* Task details:
The data below should be retyped exactly, with the pictures left out.

Dataset section: Begin

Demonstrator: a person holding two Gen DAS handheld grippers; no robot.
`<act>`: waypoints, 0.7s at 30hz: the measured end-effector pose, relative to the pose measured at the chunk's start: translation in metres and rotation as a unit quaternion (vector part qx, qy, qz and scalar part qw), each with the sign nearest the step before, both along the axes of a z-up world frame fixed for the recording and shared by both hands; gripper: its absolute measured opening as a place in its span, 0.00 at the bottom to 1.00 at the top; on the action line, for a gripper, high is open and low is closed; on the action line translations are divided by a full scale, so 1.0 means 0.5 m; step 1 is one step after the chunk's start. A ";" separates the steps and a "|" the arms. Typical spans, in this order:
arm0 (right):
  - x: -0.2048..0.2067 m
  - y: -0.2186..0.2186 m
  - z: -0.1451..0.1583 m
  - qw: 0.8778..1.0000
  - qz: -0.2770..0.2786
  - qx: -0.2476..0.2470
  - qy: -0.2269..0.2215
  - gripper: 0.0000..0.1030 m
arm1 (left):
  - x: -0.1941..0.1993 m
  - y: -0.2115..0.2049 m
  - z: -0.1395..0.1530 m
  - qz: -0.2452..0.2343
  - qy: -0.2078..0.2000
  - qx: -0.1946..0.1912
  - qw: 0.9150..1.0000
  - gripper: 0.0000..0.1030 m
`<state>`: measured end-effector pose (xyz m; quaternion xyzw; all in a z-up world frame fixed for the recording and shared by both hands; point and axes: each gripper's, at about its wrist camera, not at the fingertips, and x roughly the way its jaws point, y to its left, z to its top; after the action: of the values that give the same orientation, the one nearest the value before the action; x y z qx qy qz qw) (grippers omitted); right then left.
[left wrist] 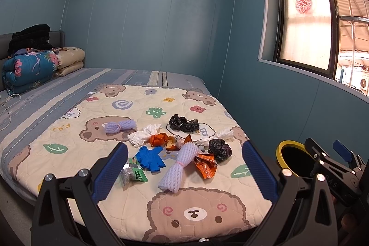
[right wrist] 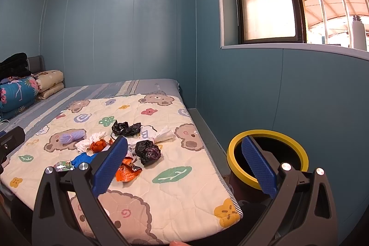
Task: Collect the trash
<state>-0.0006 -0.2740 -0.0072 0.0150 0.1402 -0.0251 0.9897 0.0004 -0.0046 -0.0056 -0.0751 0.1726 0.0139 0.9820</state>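
Holding my left gripper [left wrist: 184, 174] spread wide above the near edge of the bear-print quilt [left wrist: 129, 211], nothing between its blue pads. My right gripper [right wrist: 184, 167] is spread just as wide and empty too, off to the right, with one finger over the quilt and the other in front of the yellow-rimmed bin [right wrist: 267, 153] that stands on the floor beside the bed. Straight ahead of the left fingers lies the trash, all in one cluster on the quilt: a lavender foam net [left wrist: 178, 167] nearest me, an orange foil wrapper [left wrist: 206, 167] touching its right side, a blue glove [left wrist: 150, 157] and a green snack packet [left wrist: 135, 173] to the left. Beyond them I see orange peel [left wrist: 159, 140], white crumpled paper [left wrist: 143, 135], two black bags [left wrist: 183, 123] [left wrist: 219, 148] and a second foam net [left wrist: 120, 126].
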 end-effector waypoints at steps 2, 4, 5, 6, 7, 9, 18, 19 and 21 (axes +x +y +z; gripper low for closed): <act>0.000 0.000 0.000 1.000 0.000 0.000 0.000 0.93 | 0.000 0.000 0.000 0.000 0.000 0.000 1.000 0.93; 0.000 0.000 0.000 1.000 0.000 0.000 0.000 0.93 | 0.000 0.000 0.000 0.000 0.000 0.000 1.000 0.93; 0.000 0.000 0.000 1.000 0.000 0.000 0.000 0.93 | -0.001 -0.001 -0.001 0.000 0.000 0.000 1.000 0.93; 0.000 0.000 0.000 1.000 0.000 0.000 0.000 0.92 | -0.001 -0.001 -0.001 0.000 0.000 0.000 1.000 0.93; 0.000 0.000 0.000 1.000 0.000 0.000 0.000 0.92 | 0.000 0.000 0.001 0.000 0.000 0.000 1.000 0.93; -0.001 0.000 -0.001 1.000 0.000 0.000 0.001 0.92 | 0.000 0.000 0.001 0.000 0.000 0.000 1.000 0.93; 0.000 -0.001 -0.002 1.000 0.001 0.002 0.003 0.93 | 0.000 -0.001 0.000 0.000 0.000 -0.001 1.000 0.93; 0.000 -0.001 -0.002 1.000 0.001 0.002 0.003 0.93 | 0.000 -0.001 0.000 0.000 0.000 -0.001 1.000 0.93; 0.000 -0.001 -0.002 1.000 0.003 0.002 0.003 0.92 | 0.000 -0.001 -0.001 0.000 0.001 -0.001 1.000 0.93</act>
<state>-0.0007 -0.2746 -0.0081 0.0168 0.1436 -0.0221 0.9893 0.0003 -0.0053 -0.0061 -0.0761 0.1733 0.0137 0.9818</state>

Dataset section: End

* Result of the task:
Demonstrator: a person holding two Gen DAS handheld grippers; no robot.
`<act>`: waypoints, 0.7s at 30hz: the measured end-effector pose, relative to the pose measured at the chunk's start: translation in metres and rotation as a unit quaternion (vector part qx, qy, qz and scalar part qw), each with the sign nearest the step before, both along the axes of a z-up world frame fixed for the recording and shared by both hands; gripper: its absolute measured opening as a place in its span, 0.00 at the bottom to 1.00 at the top; on the action line, for a gripper, high is open and low is closed; on the action line translations are divided by a full scale, so 1.0 means 0.5 m; step 1 is one step after the chunk's start. A ";" separates the steps and a "|" the arms. Typical spans, in this order:
arm0 (right):
  - x: -0.2048..0.2067 m
  - y: -0.2186..0.2186 m
  - z: -0.1451..0.1583 m
  - qw: 0.8778..1.0000
  - qz: -0.2770..0.2786
  - qx: -0.2476..0.2470
  - qy: -0.2269..0.2215
  - gripper: 0.0000..0.1030 m
arm1 (left):
  - x: -0.1941..0.1993 m
  - y: -0.2115..0.2049 m
  - z: -0.1395..0.1530 m
  - qz: -0.2452..0.2343
  - qy: -0.2078..0.2000
  - qx: -0.1946..0.1912
  - qw: 0.9150..1.0000
  - gripper: 0.0000..0.1030 m
`<state>`: measured end-effector pose (xyz m; quaternion xyzw; all in a z-up world frame fixed for the recording and shared by both hands; point and axes: each gripper's, at about its wrist camera, not at the fingertips, and x roughly the way its jaws point, y to its left, z to its top; after the action: of the values that give the same orientation, the one nearest the value before the action; x y z qx qy qz qw) (grippers omitted); right then left.
[left wrist] 
[right wrist] 
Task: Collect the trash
<state>-0.0006 -0.2740 -0.0072 0.0150 0.1402 -0.0251 0.9897 0.0004 -0.0046 -0.0056 -0.0751 0.1726 0.0139 0.9820</state>
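Holding my left gripper [left wrist: 184, 174] spread wide above the near edge of the bear-print quilt [left wrist: 129, 211], nothing between its blue pads. My right gripper [right wrist: 184, 167] is spread just as wide and empty too, off to the right, with one finger over the quilt and the other in front of the yellow-rimmed bin [right wrist: 267, 153] that stands on the floor beside the bed. Straight ahead of the left fingers lies the trash, all in one cluster on the quilt: a lavender foam net [left wrist: 178, 167] nearest me, an orange foil wrapper [left wrist: 206, 167] touching its right side, a blue glove [left wrist: 150, 157] and a green snack packet [left wrist: 135, 173] to the left. Beyond them I see orange peel [left wrist: 159, 140], white crumpled paper [left wrist: 143, 135], two black bags [left wrist: 183, 123] [left wrist: 219, 148] and a second foam net [left wrist: 120, 126].
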 end-effector waypoints at steps 2, 4, 5, 6, 7, 9, 18, 19 and 21 (axes +x +y +z; gripper low for closed): <act>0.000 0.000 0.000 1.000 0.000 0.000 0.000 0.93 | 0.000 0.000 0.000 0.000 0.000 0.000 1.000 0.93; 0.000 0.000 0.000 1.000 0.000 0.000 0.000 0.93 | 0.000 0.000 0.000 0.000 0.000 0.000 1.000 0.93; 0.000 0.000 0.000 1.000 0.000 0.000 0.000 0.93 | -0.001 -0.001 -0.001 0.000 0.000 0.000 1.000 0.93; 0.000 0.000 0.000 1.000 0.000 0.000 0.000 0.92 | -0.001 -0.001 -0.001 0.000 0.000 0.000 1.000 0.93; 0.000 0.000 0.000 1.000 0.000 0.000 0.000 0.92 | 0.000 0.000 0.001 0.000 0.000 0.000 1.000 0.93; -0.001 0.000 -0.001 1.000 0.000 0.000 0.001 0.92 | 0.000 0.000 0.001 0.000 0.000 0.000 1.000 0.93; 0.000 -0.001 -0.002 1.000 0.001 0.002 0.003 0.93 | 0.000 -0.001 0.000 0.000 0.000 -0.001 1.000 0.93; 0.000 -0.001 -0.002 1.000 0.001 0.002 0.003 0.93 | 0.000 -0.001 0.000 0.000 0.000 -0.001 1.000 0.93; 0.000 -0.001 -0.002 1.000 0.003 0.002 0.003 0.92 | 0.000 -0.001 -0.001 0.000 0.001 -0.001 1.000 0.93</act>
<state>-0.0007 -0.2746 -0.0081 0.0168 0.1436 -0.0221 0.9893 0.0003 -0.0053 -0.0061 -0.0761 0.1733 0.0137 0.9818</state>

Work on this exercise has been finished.